Researchers at Boston University are developing a range of UV-VIS spectroscopy-based technologies to aid in clinical applications – for endoscopic assessment of esophageal and colon cancers, for example. Optical ‘biopsies’ (b) offer noninvasive assessment and an instantaneous response. This means doctors can make a determination about a growth without having to cut it off and retrieve it, as they would with surgical biopsies (a). Courtesy of Irving Bigio, Boston University.
Alternative path to commercialization
Bigio, Wax and the other developers of spectroscopy-based technologies continue to work to obtain funding to commercialize their instruments. It is important that they do this, as getting the instruments into the clinic would truly benefit endoscopic and other applications. But they are also looking at other means to apply UV-VIS spectroscopy in the biomedical arena. At Duke, for example, Wax and colleagues have been developing cellular assays in a lab-on-a-chip format − using UV spectroscopy to analyze functionalized gold nanoparticles, for example. This is “a good way to get biophotonics technologies into the market without requiring the same FDA regulatory hurdles as with Oncoscope,” he said.

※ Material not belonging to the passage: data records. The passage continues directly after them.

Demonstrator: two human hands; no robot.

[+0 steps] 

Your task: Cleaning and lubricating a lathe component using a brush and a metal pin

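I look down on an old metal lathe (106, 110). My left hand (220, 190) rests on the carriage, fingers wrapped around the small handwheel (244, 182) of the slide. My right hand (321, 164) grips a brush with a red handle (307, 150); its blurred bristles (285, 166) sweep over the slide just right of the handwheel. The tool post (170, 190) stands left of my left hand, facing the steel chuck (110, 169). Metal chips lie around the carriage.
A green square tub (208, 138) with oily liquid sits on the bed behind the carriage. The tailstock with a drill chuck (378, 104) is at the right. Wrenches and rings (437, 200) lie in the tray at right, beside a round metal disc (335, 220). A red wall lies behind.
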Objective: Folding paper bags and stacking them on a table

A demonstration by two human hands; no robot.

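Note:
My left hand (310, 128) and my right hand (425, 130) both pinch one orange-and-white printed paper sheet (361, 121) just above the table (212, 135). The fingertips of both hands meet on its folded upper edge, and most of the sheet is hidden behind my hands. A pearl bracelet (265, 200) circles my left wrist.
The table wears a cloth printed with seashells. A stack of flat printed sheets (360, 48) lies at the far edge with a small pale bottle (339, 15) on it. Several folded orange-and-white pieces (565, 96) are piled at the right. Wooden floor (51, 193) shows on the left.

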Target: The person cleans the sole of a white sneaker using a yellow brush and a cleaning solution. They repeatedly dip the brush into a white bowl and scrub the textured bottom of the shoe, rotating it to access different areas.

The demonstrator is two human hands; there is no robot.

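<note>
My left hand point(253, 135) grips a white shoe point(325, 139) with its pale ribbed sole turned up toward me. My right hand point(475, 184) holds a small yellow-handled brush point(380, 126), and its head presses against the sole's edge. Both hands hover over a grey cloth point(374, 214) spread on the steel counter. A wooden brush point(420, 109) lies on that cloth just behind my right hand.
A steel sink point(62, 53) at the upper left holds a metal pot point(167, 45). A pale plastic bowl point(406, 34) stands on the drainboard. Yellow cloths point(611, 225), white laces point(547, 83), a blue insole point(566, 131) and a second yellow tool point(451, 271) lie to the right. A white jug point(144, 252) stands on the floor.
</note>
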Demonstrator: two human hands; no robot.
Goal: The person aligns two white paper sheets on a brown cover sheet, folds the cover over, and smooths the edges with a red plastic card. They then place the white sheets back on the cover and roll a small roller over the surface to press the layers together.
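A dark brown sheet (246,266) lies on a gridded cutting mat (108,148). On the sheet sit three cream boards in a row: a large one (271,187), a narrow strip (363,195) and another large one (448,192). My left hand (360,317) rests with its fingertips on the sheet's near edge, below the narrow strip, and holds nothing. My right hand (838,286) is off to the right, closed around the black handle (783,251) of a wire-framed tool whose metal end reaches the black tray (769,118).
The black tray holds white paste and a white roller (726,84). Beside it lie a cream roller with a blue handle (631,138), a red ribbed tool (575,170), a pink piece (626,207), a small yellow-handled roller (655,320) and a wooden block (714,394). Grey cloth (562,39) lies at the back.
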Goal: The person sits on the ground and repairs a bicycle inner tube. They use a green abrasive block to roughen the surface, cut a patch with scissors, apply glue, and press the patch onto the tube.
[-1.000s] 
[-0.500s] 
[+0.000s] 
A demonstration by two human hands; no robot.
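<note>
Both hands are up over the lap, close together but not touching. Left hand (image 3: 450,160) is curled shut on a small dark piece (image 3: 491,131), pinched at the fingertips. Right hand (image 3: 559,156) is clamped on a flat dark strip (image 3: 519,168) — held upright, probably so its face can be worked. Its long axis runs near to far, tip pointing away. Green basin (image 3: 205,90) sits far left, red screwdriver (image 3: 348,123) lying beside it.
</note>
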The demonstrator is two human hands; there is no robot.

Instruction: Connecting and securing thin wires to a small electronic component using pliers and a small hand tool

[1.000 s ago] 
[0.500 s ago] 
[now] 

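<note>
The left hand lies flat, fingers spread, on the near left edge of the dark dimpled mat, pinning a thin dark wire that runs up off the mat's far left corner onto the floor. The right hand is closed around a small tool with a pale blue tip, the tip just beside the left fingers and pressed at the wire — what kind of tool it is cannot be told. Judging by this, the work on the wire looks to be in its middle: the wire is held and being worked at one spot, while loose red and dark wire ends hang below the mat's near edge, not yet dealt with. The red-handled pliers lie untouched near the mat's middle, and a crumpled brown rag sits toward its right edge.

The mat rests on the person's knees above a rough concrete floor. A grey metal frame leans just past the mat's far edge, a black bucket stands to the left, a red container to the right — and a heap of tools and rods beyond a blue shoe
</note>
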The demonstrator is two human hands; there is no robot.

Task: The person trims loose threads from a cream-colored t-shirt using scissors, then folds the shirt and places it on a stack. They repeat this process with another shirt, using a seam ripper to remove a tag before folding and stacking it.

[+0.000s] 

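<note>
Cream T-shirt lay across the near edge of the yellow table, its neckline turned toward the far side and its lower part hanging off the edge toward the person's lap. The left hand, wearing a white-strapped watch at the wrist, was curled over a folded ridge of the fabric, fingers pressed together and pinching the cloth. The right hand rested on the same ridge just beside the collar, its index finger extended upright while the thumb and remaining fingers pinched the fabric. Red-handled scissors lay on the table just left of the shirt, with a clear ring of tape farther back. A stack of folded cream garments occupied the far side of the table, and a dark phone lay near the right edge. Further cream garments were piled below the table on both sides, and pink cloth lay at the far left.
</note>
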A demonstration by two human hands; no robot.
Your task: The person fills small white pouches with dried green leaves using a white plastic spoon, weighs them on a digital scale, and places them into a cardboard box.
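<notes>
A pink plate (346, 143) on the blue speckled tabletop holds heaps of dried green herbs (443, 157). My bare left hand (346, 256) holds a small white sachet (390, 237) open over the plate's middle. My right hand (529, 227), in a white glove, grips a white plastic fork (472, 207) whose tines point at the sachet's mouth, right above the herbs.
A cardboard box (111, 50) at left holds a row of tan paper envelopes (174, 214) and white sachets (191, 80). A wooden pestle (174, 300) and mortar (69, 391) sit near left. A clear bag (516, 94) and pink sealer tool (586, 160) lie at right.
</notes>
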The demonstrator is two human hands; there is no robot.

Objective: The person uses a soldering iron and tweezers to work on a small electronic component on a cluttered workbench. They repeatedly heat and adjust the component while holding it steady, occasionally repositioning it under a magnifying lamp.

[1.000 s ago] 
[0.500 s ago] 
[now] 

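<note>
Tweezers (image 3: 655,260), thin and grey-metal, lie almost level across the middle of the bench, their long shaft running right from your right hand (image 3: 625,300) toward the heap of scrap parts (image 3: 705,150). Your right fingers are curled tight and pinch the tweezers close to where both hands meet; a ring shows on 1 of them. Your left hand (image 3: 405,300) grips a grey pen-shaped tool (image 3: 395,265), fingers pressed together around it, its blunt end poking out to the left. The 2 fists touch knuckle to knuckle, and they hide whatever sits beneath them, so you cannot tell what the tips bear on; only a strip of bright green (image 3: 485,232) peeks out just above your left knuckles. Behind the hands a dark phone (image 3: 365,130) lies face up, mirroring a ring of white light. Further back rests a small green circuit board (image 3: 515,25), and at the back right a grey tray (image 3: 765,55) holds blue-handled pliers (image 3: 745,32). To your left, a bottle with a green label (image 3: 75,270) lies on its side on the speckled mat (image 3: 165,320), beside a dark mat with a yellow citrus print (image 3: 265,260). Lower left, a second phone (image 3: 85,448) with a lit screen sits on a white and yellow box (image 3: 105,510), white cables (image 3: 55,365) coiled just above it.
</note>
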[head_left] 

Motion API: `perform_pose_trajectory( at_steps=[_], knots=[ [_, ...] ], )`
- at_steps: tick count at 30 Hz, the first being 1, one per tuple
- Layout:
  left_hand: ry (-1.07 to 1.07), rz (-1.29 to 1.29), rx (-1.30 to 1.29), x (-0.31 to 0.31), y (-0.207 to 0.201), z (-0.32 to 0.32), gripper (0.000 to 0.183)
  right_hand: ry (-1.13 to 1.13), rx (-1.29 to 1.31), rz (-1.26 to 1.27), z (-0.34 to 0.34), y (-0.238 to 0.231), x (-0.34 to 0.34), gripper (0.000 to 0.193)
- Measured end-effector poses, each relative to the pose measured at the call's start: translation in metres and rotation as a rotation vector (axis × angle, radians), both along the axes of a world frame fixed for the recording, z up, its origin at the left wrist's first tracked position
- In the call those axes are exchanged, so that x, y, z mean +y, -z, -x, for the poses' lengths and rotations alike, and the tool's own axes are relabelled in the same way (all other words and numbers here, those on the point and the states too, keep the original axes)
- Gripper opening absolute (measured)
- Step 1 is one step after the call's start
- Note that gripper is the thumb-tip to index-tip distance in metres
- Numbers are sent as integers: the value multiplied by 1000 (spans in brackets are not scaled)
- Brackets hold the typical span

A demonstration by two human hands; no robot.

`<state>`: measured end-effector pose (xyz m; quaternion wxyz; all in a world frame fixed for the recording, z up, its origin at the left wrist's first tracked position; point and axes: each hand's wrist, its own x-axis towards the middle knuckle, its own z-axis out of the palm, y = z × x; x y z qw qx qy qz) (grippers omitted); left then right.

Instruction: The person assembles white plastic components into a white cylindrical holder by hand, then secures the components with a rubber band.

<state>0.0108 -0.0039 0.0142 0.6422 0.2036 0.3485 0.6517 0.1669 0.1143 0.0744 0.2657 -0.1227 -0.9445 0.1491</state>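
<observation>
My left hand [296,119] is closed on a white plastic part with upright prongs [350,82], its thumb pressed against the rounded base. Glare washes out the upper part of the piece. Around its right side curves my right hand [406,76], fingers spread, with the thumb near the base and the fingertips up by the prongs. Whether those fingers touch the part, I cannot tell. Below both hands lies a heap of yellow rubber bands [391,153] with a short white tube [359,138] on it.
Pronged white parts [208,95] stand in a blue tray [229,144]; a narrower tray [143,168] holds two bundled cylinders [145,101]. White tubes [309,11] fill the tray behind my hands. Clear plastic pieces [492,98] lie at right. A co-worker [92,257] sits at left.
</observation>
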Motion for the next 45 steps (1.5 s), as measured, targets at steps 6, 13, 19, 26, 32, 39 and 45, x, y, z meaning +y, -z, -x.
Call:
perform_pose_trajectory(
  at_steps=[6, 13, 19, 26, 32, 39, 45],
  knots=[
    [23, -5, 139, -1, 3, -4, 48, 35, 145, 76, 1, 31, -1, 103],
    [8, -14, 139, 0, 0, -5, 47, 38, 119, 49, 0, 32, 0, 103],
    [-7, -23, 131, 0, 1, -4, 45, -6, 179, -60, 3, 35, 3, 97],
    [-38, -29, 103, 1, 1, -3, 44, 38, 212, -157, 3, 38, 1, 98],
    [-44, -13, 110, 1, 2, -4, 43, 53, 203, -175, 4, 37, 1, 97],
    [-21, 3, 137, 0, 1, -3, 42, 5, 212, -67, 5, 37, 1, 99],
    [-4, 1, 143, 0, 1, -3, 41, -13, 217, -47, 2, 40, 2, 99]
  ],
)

Funded by a grant from the National Science Foundation, the researchers have developed a technology with which to perform holographic imaging of cancer cells inside microfluidics, adding molecular specificity – which isn’t available with a/LCI – by using the gold nanoparticles. Tests with the technology have already yielded very exciting results, providing new biophysical insights and diagnostic capabilities that Wax and colleagues are preparing to publish within the next several months.